Most superhero films deserve an anthem, something to reflect the straightforward fighting of the good fight. And thus the completely bonkers, lovably obnoxious Deadpool boasts Juice Newton’sAngel of the Morning.
Somehow, AM radio jams fit nicely into the utter insanity barely contained in director Tim Miller’s comic-book ode to ultra-violence, four-letter words and weird love. Ryan Reynolds, too, benefits from finally finding a role that matches his wit and his abs — even if his handsome mug is hidden under a mask most of the time — though Deadpool (**½ out of four; rated R; in theaters nationwide Friday) sometimes can’t keep up with its own madcap energy.

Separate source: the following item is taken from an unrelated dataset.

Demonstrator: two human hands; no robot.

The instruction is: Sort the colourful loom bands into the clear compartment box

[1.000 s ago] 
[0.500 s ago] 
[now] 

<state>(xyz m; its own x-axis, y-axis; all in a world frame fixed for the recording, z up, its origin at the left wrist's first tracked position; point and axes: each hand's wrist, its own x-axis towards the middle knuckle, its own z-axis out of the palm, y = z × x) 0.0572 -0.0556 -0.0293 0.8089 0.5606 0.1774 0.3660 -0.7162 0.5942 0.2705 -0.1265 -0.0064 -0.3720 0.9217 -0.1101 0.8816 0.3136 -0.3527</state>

Plot gets shot in the head and thrown in the trunk in favor of Looney Tunes-esque shenanigans, not to say that’s a bad thing. A spectacular opening action scene introduces Deadpool, aka Wade Wilson, the “Merc with a Mouth” who takes out baddies with ease — and extreme prejudice — and offers play-by-play commentary.
Amid the flying bodies and vehicles, Deadpool narrates his origin story of how he fell in love with an exotic dancer (Morena Baccarin) just as messed up as he is, was diagnosed with cancer and underwent a ghastly procedure that gave him superhuman abilities and the very definition of a “pizza face.”
On the road to saving his fair Vanessa, spending bro time with his barkeeper confidant, Weasel (T.J. Miller), and taking revenge on the villainous Ajax (Ed Skrein), Deadpool comes to crazy life with Reynolds’ on-point comic timing and knack for saying the most offensive stuff imaginable in a palatable way.
In a movie so over the top that it obliterates said top, Deadpool’s outsize personality tends to overshadow the rest of the characters. Ajax especially comes off as two-dimensional, and his super-strong henchwoman, Angel Dust (Gina Carano), just punches stuff (though she does it well). Deadpool takes place in the X-Men movie universe, so the main antihero gets to spend hilarious screen time with a couple of folks from the comics: the earnest, steel-bodied Russian named Colossus (a CGI juggernaut played via motion capture by Stefan Kapicic) and angsty youngsterNegasonic Teenage Warhead (Brianna Hildebrand), who deserves superlatives for best name and most in need of a spinoff.
The problem of having so much wanton action and National Lampoon-style comedy is that it’s noticeable when it’s gone; the middle act slows considerably. And although a masked comic-book character who’s funny and watchable appeals to children, this isn’t for kids — although it is pretty much any prepubescent boy’s dream movie, with sex and language that would make Captain America blush.
For grown-ups, however, Deadpool avoids enough pitfalls to both embrace and flambé the superhero genre while also finding time for romance, doling out equal handfuls of bullets, barbs and warm fuzzies.